DATA EXCERPT:
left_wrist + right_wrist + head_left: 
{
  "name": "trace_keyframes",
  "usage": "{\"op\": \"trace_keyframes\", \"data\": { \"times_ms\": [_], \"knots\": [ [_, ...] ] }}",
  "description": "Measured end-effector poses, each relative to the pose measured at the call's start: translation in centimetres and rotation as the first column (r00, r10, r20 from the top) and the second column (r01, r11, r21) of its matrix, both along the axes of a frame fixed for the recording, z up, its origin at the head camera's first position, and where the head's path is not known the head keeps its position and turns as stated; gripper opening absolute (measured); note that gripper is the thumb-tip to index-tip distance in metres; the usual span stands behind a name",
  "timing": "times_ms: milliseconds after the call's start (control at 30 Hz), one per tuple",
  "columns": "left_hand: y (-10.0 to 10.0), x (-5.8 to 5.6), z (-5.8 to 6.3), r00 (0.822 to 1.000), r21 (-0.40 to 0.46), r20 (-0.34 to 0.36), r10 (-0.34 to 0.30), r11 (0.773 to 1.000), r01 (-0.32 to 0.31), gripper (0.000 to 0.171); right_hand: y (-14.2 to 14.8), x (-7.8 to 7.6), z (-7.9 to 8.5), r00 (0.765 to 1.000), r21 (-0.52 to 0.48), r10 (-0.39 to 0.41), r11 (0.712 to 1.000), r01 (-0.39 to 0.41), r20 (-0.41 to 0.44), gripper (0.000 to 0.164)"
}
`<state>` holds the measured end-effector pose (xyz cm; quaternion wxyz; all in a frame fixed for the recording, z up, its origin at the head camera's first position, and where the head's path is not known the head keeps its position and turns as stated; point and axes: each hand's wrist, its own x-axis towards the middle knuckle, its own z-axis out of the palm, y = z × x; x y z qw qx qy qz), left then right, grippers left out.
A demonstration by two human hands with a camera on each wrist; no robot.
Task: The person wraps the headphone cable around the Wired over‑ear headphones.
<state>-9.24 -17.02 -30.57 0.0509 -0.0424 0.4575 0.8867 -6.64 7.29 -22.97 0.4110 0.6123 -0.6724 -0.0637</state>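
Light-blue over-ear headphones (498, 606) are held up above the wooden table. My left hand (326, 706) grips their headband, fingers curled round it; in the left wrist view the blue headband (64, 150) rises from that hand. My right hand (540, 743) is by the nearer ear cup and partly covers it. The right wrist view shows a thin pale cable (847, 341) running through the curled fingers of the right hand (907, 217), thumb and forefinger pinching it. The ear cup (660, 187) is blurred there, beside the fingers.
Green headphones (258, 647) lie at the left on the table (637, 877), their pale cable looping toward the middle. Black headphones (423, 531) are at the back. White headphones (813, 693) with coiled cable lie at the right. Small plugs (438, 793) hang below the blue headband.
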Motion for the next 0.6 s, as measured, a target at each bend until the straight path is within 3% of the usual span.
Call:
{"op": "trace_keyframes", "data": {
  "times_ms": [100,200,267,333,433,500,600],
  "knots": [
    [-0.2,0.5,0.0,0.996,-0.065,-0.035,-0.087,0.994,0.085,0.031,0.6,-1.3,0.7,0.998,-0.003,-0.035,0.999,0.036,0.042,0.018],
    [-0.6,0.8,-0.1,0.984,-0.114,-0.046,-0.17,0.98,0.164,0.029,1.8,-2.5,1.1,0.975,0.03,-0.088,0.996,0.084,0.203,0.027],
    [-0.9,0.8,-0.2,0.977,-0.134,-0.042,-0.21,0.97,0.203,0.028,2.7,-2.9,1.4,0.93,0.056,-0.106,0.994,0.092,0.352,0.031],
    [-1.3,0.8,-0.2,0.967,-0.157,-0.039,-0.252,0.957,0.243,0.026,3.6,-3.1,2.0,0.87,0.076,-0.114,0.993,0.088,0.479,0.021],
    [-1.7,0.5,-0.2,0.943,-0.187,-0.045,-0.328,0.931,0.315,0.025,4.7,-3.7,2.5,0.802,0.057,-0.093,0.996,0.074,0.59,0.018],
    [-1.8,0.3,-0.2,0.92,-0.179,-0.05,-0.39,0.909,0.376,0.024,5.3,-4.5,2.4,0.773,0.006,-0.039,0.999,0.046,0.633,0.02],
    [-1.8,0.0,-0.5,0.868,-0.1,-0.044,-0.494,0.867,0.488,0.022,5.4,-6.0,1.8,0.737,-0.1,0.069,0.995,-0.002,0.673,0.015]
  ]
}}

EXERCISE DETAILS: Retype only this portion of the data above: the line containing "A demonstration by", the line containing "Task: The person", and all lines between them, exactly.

RESULT FOR THIS EXERCISE:
A demonstration by two human hands with a camera on each wrist; no robot.
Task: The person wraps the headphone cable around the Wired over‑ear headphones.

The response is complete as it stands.